The tower clock of St. Wenceslas Church on the main square measures time that seems to have a different quality in Mikulov. A weekend visit is not nearly enough and that’s why people love to come back for more of its rich offerings. But if you ask tourists in the streets what they think the town’s biggest attraction is, you get a clear answer.

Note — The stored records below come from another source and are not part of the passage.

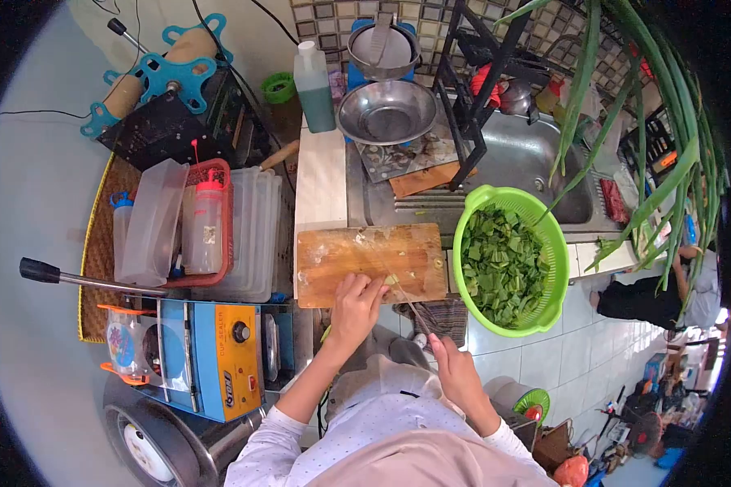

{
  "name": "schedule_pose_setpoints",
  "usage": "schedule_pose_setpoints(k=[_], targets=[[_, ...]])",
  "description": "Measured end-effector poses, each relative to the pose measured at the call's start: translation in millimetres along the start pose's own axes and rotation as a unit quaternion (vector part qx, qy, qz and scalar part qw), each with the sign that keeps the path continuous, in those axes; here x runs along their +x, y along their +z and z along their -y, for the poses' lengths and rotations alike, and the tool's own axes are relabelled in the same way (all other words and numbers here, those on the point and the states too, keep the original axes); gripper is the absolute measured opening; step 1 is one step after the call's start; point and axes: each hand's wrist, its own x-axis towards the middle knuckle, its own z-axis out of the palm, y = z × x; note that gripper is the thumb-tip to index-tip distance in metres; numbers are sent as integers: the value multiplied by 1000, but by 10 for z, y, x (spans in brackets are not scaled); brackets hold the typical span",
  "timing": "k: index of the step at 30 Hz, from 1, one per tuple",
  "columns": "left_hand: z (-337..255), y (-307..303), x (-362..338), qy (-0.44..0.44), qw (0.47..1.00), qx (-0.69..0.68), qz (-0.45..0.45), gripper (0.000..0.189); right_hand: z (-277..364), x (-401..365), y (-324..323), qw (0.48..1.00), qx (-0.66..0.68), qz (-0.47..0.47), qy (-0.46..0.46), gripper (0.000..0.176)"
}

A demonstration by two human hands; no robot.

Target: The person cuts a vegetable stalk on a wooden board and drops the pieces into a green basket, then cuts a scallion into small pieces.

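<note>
A wooden cutting board (341, 252) lies on the counter in front of me. My left hand (357, 302) rests at its near edge, fingers bent together beside a small pale green piece (391, 279); whether they pinch anything is hidden. My right hand (456, 369) is closed round the handle of a knife (414, 310), whose thin blade reaches up and left over the board, close to my left fingertips. Right of the board stands a bright green colander (564, 276) filled with chopped green leaves (503, 264).
A metal bowl (387, 114) and a bottle of green liquid (314, 93) stand behind the board. The sink (528, 146) is behind the colander, with long green leaves (674, 122) hanging at right. A blue cup sealer (207, 349) stands left. Another person (650, 300) is far right.
</note>
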Motion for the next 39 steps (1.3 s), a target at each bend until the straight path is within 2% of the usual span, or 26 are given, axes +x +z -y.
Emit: schedule_pose_setpoints(k=[3, 7, 13, 16, 21, 25, 27, 31, 33, 39], targets=[[-13, -4, -7, -1, 1000, 4, -1, 16, -53, -7, 33, 999, -17, -19, -31, 40], [-6, 10, -1, 10, 1000, 19, -16, 18, -73, 3, 78, 1000, -28, -4, 5, 39], [-35, 39, -43, 15, 999, 27, -26, 18, -93, 249, 151, 998, -51, -17, -24, 38], [-30, 31, -38, 13, 999, 32, -31, 19, -63, 260, 132, 998, -61, -2, -22, 39], [-37, 57, -45, 10, 999, 29, -35, 20, -21, 250, 32, 995, 73, 68, 11, 49], [-20, 75, -51, 6, 998, 48, -39, 19, -62, 506, 58, 996, 65, 66, -8, 53], [-34, 79, -53, 6, 998, 46, -36, 19, 21, 503, -18, 995, 24, 96, 14, 46], [-46, 42, -35, 4, 998, 58, -38, 17, 46, 342, -113, 998, -9, 65, -15, 47], [-47, 44, -37, -1, 998, 51, -43, 18, -34, 242, -196, 995, -60, 69, 27, 47], [11, -9, -86, 40, 998, 54, -11, 19, -112, 195, -223, 999, -1, 41, 3, 47]])
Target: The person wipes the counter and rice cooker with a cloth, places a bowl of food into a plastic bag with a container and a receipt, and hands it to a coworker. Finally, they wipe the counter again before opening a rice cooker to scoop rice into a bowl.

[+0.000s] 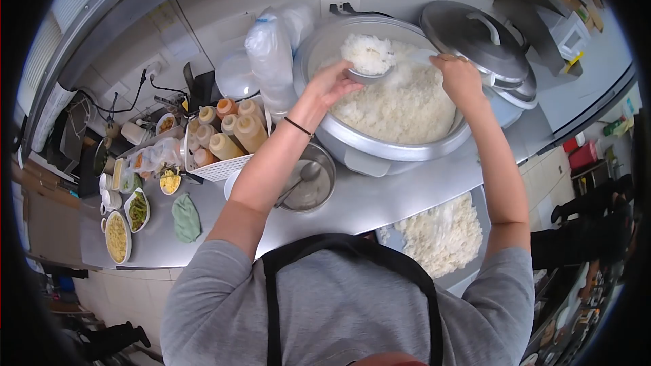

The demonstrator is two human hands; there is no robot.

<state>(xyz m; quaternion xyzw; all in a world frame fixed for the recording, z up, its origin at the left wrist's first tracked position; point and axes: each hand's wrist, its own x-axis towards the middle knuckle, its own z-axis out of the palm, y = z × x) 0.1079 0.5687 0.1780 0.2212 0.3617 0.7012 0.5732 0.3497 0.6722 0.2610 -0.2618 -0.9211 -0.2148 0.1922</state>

“Well, Mikulov is the heart of Czech wine country, so the entire area is full of vineyards, acres and acres of them. In the immediate vicinity is Valtice which is a beautiful wine town. There’s the Czech Wine Salon, which boasts the 100 best Czech wines that experts choose every year. So you can go visit their cellars. There’s Pálava which is a famous wine region just adjacent to Mikulov. And the whole wine experience here is the main reason why you would come here and it’s something special and definitely worth experiencing.”
With a population of just some 7,000, the town of Mikulov is now a heavyweight when it comes to tourism as well as its impact on the Czech cultural scene. Once a closely guarded border crossing between communist Czechoslovakia and Austria, drab and neglected by the authorities, over the past three decades Mikulov has flourished into a prosperous, open and cosmopolitan community, respectful of its multicultural heritage and proud of its generous hospitality.